A while back I came up with the concept of the prototypical scene, an idea arising out of an Honors class called “Autobiography, Fiction, and Self-Invention.” What kept striking me, as we read over the lives & work of Plath, Kafka, Kerouac, Kathryn Harrison, and others, was how, in every case, one event, episode, experience (or “scene”) popped out as incredibly self-defining. The scene captured, in simplified, condensed form, most of the core parameters of the person’s life story. (You can read a lot more about this notion in Chapter Three of the Handbook of Psychobiography I edited back in 2005).
Now, as I continue to work on my book about the songwriter Elliott Smith, I’m starting to believe a person can also have a prototypical song–that is, one tune that says more about them than any other. Initially, for Smith, I figured “Waltz #2” to be his most self-defining, by far. At Lincoln High School in Portland, the downtown public school Smith attended, there’s a gold plaque with his likeness and the words, “I’m never going to know you now, but I’m going to love you anyhow,” from “Waltz #2,” of course.

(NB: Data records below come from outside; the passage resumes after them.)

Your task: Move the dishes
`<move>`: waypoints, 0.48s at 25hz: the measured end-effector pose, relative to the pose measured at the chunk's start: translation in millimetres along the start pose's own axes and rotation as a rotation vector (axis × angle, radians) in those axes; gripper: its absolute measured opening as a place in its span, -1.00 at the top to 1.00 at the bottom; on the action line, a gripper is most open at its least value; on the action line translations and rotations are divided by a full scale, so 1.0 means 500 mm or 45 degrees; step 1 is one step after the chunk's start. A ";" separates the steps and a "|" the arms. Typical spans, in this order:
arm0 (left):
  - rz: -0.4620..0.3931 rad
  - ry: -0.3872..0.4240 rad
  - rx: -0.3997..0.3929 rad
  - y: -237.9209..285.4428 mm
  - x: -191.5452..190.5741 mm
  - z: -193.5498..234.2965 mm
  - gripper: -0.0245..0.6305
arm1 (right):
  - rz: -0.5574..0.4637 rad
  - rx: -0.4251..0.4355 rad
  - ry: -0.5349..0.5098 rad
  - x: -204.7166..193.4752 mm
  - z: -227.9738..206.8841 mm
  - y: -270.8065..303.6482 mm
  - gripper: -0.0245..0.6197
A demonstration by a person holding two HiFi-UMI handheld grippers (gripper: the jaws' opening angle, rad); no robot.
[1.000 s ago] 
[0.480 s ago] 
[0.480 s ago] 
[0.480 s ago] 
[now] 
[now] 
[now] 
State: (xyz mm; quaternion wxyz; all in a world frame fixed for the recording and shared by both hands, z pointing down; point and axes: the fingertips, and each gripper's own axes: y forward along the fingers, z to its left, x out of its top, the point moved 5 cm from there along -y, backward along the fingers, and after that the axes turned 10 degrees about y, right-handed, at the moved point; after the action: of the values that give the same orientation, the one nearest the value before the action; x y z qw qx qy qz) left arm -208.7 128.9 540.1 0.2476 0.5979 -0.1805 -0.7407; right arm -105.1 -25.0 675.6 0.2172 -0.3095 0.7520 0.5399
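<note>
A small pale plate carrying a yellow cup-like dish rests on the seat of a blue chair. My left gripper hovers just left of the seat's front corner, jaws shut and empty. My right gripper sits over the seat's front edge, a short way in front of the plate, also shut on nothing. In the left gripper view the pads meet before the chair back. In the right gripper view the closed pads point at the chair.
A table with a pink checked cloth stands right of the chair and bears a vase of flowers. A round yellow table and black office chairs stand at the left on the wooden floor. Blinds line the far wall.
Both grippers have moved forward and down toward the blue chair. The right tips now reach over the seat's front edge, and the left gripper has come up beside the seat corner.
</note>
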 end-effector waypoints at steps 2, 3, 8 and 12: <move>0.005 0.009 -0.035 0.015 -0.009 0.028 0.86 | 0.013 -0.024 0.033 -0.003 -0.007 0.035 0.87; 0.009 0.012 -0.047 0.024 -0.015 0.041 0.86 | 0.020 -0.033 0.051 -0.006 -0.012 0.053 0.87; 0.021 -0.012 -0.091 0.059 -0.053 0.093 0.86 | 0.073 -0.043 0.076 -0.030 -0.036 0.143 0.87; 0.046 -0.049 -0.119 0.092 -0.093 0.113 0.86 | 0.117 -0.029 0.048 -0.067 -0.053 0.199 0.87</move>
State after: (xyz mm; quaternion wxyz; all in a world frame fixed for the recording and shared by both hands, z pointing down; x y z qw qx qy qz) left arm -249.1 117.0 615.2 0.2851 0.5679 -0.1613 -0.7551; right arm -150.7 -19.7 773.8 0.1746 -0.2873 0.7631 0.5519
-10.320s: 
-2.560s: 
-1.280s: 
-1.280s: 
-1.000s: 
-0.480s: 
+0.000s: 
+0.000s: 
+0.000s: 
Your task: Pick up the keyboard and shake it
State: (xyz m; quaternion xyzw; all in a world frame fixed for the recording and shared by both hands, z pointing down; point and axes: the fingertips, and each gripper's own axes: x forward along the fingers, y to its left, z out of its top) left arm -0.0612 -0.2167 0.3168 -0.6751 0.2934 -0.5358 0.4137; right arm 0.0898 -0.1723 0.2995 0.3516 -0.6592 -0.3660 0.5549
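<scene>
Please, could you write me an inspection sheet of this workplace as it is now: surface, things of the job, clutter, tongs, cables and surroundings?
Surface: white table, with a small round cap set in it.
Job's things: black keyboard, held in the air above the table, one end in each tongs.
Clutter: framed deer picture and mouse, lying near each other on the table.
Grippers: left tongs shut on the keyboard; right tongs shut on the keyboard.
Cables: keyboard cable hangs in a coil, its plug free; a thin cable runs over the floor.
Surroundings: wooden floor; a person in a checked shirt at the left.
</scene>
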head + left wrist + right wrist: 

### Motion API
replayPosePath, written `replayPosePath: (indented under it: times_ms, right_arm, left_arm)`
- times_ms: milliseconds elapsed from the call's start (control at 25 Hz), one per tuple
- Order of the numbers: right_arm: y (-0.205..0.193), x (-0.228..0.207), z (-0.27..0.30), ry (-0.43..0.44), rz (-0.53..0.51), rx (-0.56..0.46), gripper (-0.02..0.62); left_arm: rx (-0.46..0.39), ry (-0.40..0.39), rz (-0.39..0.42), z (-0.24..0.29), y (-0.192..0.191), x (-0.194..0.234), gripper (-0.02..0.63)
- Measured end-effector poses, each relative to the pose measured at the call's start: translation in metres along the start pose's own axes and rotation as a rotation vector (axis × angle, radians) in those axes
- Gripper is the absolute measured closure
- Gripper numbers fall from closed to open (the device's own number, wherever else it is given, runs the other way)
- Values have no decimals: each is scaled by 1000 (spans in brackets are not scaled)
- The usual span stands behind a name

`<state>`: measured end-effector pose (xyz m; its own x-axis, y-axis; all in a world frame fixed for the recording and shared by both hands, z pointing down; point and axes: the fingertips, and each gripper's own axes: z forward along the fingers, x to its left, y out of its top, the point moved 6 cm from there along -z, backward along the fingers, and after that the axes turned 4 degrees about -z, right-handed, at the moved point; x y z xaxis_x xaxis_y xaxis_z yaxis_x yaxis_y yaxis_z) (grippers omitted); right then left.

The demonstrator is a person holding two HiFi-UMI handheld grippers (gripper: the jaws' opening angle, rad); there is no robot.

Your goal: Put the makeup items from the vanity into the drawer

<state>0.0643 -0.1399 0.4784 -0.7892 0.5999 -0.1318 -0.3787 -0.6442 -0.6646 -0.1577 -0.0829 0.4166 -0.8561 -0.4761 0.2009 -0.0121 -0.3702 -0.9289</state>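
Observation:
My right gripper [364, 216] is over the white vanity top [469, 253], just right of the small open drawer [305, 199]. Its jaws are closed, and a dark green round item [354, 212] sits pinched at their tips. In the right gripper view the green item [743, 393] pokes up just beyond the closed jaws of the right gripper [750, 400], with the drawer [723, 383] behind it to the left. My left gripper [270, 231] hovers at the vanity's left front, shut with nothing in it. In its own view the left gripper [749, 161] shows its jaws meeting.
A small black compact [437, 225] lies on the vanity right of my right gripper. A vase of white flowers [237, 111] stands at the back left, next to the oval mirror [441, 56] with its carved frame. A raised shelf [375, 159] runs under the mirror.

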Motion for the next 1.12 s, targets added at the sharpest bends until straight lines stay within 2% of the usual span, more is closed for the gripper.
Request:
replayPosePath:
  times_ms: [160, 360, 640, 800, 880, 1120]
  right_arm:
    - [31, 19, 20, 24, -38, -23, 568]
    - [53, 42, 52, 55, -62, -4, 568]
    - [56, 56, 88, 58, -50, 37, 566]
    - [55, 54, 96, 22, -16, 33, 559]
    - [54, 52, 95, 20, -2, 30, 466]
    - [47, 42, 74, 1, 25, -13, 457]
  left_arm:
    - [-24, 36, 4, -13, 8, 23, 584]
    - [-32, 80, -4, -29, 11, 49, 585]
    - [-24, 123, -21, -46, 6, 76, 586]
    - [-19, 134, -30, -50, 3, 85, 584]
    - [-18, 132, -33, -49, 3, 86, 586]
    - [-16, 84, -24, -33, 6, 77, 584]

But Smith’s work is so powerful that you wind up falling in love with whichever song you happen to be listening to at any given time. I think, now, that “King’s Crossing” is his most prototypical. There’s the eerie, haunting beginning, a Philip Glass-like recurring piano line that could be a song of its own. Then the first line–“The King’s Crossing is the main attraction”–that seems to come out of nowhere. (In some live versions of the song, Smith uses a different opening line, “The big problem is the main attraction“). Anyway, it is an incredibly dense, complex, lyrically convoluted, hallucinatory number that does appear to sum up a lot of the themes of Smith’s life. I can’t stop listening to it. But then, I can’t stop listening to any Elliott Smith song. He was a songwriting genius. (One other note about the song. It went through numerous drafts. Just one of many significant alterations is this: writing “meant to take sickness away” rather than “don’t let me be carried away.” In some ways a more hopeful, less ominous sentiment…).